Patients taking a 2.4 mg dose of CagriSema achieved a weight loss of 23% after 84 weeks compared to 25.5% with a 15 mg dose of tirzepatide, Novo said.

Novo is exploring additional trials to test CagriSema, including higher-dose combinations, it said. The company has high hopes for the drug, which combines semaglutide and cagrilintide, another hormone released in the pancreas that affects appetite.

“CagriSema has the potential to be the first GLP-1/amylin-combination product to reach the market for people living with obesity, documenting that cagrilintide adds to the existing benefits of semaglutide and offers clinically meaningful additive weight loss effects superior to what has been observed with GLP-1 biology alone,” said Chief Scientific Officer Martin Holst Lange, adding that further trials would “assess the full weight-loss potential of CagriSema.”

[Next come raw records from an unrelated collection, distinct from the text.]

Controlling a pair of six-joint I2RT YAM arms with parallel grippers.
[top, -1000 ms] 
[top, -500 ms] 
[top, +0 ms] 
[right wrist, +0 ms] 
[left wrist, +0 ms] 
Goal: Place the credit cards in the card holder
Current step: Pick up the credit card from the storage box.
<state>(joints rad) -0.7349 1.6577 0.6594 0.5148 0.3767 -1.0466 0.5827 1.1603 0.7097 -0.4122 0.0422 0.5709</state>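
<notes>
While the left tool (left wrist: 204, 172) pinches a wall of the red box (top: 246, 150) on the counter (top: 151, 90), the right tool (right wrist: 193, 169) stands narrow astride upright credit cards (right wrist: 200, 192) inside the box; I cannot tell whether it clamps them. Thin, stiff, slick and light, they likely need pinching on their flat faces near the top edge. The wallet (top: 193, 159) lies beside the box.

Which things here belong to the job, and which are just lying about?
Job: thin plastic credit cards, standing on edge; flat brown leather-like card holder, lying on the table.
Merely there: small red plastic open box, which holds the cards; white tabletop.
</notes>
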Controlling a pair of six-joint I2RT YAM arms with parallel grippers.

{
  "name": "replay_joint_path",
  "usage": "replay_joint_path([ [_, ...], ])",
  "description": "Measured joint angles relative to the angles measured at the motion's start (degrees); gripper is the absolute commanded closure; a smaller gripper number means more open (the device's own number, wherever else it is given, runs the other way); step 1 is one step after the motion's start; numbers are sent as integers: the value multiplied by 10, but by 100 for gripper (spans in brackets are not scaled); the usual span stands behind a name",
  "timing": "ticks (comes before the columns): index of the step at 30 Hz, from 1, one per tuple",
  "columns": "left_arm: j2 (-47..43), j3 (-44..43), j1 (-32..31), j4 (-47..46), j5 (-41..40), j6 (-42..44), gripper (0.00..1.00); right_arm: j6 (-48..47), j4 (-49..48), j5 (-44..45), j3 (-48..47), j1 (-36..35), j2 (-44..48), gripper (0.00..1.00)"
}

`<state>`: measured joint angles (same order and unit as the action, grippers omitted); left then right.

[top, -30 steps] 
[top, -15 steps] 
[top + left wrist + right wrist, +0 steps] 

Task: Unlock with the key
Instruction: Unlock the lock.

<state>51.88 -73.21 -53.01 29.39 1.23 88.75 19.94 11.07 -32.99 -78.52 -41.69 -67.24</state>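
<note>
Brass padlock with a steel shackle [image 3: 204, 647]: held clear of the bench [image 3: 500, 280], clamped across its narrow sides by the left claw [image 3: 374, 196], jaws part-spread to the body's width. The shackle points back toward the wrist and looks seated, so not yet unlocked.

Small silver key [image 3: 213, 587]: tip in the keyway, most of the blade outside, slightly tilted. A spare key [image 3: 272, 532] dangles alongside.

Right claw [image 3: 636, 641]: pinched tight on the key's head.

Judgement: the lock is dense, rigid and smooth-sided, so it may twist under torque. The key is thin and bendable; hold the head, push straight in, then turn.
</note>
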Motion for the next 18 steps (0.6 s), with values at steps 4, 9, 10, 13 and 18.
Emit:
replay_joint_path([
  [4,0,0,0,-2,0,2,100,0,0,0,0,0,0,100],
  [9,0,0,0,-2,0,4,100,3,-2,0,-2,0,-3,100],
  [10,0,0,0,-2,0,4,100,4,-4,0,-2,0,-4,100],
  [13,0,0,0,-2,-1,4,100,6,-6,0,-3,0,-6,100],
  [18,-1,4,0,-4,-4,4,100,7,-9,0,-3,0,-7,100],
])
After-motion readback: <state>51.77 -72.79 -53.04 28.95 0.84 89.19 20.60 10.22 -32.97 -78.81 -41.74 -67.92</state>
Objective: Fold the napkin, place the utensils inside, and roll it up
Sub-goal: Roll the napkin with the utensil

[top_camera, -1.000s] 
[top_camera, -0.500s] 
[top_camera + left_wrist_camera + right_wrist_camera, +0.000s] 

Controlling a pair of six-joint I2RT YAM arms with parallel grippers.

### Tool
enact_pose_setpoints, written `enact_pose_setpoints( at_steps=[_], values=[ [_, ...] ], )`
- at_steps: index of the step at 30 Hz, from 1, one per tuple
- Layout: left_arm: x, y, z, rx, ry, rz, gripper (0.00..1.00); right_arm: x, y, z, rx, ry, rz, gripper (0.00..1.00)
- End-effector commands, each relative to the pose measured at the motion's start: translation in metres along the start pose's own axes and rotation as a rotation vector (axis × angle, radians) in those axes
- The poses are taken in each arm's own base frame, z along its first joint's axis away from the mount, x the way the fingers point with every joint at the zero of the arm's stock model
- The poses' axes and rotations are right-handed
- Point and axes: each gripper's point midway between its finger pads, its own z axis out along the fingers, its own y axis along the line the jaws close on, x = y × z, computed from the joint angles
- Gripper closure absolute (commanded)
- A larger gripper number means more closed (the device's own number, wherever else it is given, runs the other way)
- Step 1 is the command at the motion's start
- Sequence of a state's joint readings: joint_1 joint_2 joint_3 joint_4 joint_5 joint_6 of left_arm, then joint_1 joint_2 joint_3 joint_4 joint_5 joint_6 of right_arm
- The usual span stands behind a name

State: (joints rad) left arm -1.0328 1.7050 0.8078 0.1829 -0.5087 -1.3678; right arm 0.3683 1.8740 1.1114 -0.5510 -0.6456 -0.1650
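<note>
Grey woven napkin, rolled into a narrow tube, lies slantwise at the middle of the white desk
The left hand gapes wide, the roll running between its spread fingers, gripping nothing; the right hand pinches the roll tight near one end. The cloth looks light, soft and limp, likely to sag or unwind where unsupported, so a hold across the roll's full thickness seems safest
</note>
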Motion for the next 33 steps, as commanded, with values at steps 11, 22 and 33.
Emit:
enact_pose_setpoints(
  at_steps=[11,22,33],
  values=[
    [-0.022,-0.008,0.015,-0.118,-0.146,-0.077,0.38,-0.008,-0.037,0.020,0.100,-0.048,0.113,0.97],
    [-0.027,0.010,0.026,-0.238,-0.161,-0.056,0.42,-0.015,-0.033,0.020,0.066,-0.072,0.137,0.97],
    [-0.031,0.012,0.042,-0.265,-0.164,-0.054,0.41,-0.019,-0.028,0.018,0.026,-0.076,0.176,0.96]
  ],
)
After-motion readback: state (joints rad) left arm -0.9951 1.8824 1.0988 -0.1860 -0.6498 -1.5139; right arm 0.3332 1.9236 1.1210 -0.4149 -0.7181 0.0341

Even so, Monday’s trial result is another blow to the Danish drugmaker as it fell short against a drug already on the market, and comes after the stock fell nearly 50% in 2025.

Earlier this month, Novo predicted that its sales and profit growth would decline by between 5% and 13% in 2026, as the company navigates competition, lower prices in the U.S., and the loss of exclusivity for Wegovy and Ozempic in certain markets.

“People should expect that it goes down before it comes back up,” CEO Mike Doustdar told CNBC at the time.